O Departamento de Imposto de Renda da Índia intensificou a repressão ao setor de criptomoedas, enviando mais de 44.000 notificações fiscais para aqueles que não declararam rendimentos ou transações relacionadas a ativos digitais virtuais (ADVs).
O Conselho Central de Impostos Diretos (CBDT) esclareceu que as medidas fazem parte de uma iniciativa mais ampla para diminuir a evasão fiscal e aumentar a fiscalização em um dos mercados de criptomoedas que mais crescem no mundo.
O Ministro de Estado Pankaj Chaudhary afirmou que o departamento realizou operações de reavaliação fiscal direcionadas e apreendeu bens com base na Lei do Imposto de Renda de 1961. O CBDT também confirmou que está aplicando ferramentas avançadas de análise de dados para comparar as declarações de imposto de renda com os detalhes das transações de criptomoedas dos Provedores de Serviços de Ativos Virtuais (VASPs).
Usuários que não cumprem as normas estão sujeitos a penalidades severas previstas em lei, como multa de 200% sobre a subdeclaração de impostos. Isso faz parte do programa NUDGE, lançado pela CBDT (Conselho Central de Impostos Diretos), com o objetivo de promover a conformidade voluntária.
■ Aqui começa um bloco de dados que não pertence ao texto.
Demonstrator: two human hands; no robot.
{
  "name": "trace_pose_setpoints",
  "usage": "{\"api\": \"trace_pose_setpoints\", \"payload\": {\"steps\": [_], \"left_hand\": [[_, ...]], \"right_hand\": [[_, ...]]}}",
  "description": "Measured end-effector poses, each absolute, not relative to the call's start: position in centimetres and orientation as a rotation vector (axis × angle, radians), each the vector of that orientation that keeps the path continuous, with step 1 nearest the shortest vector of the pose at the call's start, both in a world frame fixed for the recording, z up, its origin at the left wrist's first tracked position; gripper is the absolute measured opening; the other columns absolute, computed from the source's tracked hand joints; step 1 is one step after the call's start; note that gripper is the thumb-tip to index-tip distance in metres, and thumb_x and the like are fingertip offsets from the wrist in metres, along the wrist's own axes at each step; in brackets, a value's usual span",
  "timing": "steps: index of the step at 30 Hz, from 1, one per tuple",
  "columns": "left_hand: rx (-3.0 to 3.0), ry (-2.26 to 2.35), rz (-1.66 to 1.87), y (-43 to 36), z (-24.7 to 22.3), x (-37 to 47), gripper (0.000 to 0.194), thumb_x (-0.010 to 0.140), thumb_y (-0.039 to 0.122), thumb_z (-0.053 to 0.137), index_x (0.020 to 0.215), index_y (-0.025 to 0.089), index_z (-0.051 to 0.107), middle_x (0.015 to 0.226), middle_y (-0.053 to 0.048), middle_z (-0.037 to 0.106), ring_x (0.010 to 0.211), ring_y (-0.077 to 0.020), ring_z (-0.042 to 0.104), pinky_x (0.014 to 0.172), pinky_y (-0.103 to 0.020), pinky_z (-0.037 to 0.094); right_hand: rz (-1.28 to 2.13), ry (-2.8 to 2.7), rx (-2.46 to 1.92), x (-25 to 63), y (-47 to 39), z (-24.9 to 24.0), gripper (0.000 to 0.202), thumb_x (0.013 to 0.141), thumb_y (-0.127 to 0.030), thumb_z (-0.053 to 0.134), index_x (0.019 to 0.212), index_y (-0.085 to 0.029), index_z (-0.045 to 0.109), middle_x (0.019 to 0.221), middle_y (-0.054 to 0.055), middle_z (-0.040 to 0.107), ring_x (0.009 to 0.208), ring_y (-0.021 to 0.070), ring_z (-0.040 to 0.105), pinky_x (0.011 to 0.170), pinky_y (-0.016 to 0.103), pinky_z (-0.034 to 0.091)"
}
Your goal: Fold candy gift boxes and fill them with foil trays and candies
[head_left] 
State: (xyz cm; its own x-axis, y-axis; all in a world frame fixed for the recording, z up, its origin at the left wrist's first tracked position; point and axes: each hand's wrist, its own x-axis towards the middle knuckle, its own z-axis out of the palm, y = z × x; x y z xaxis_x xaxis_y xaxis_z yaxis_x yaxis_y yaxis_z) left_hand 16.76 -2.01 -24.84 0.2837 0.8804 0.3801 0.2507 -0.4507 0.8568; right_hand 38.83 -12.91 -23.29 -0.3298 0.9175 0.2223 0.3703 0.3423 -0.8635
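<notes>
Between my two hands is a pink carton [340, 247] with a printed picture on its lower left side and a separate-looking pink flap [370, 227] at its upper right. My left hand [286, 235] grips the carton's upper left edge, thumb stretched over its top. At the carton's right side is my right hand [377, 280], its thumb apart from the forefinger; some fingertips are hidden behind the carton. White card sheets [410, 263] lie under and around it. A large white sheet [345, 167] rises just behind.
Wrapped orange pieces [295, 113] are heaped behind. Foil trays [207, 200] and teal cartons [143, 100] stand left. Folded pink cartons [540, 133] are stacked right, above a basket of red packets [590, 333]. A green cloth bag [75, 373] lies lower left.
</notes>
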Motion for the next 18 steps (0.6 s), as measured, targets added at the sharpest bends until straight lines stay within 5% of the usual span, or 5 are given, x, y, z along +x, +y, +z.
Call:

No âmbito desta iniciativa, as autoridades enviaram 44.057 e-mails e mensagens de texto a usuários sinalizados. As mensagens servem como alertas para os investidores que compraram ou venderam ativos digitais sem declará-los em suas declarações de imposto de renda.
Alta taxa de adoção, alto nível de escrutínio.
Em comparação com a regulamentação, a adoção de criptomoedas disparou na Índia , com aproximadamente 100 milhões de usuários e uma taxa de adoção crescente de 7,1% da população. A alta taxa de penetração no mercado fez com que o governo prestasse mais atenção ao fechamento de brechas fiscais no setor.
Nos anos fiscais de 2023 e 2024, as autoridades arrecadaram 705 milhões de rupias (aproximadamente US$ 80 milhões) em rendimentos declarados com criptomoedas. No entanto, investigações revelaram rendimentos não declarados de pelo menos 630 milhões de rupias (US$ 75 milhões). Esses resultados levaram a revisões fiscais, buscas e apreensões em todo o país.
Para agravar ainda mais a situação, a Diretoria de Execução apreendeu 42,8 crore (US$ 4,8 milhões) em bens de um cidadão indiano que lesou investidores internacionais com um site falso da Coinbase . O réu já cumpre pena de 10 anos nos Estados Unidos por um golpe que lesou US$ 20 milhões.
Devido aos riscos crescentes e à expansão do mercado, a Índia começou a licenciar corretoras locais e estrangeiras por meio de sua Unidade de Inteligência Financeira (UIF). Nomes de peso como Binance , Coinbase, KuCoin e Bybit foram aprovados para operar sob o controle da UIF. O registro permite que as autoridades indianas trac as transações e arrecadem impostos com mais eficiência.
As leis tributárias sobre criptomoedas permanecem rigorosas e inalteradas.
O regime tributário de criptomoedas na Índia continua sendo um dos mais rigorosos do mundo. A estrutura, introduzida em 2022, adiciona um imposto fixo de 30% sobre todos os ganhos de VDAs (Virtual Data Accounts - Contas Virtuais de Ativos) sob a Seção 115BBH. Há também o Imposto de Renda Retido na Fonte (IRRF) de 1% que os investidores pagam em todas as transações acima de determinados limites.
A estrutura se aplica a ativos digitais, como criptomoedas e NFTs. Ela também cobra um Imposto sobre Bens e Serviços (GST) de 18% sobre as taxas de serviço cobradas pelas corretoras em serviços de carteira e negociação.
Apesar das objeções do setor, o governo tem se mantido firme na revisão dessas regras. Pelo contrário, os órgãos de fiscalização intensificaram a vigilância e as ferramentas de conformidade. O Conselho Central de Impostos Diretos (CBDT) utiliza sistemas como o Project Insight e o Sistema de Monitoramento de Não Declarantes (NMS) para alinhar a atividade em blockchain com a declaração de impostos.
De acordo com a legislação indiana, a omissão na declaração de transações com criptomoedas acarretará uma multa de 50% sobre os impostos não pagos. Caso seja comprovada a declaração incorreta intencional, a multa poderá chegar a 200%.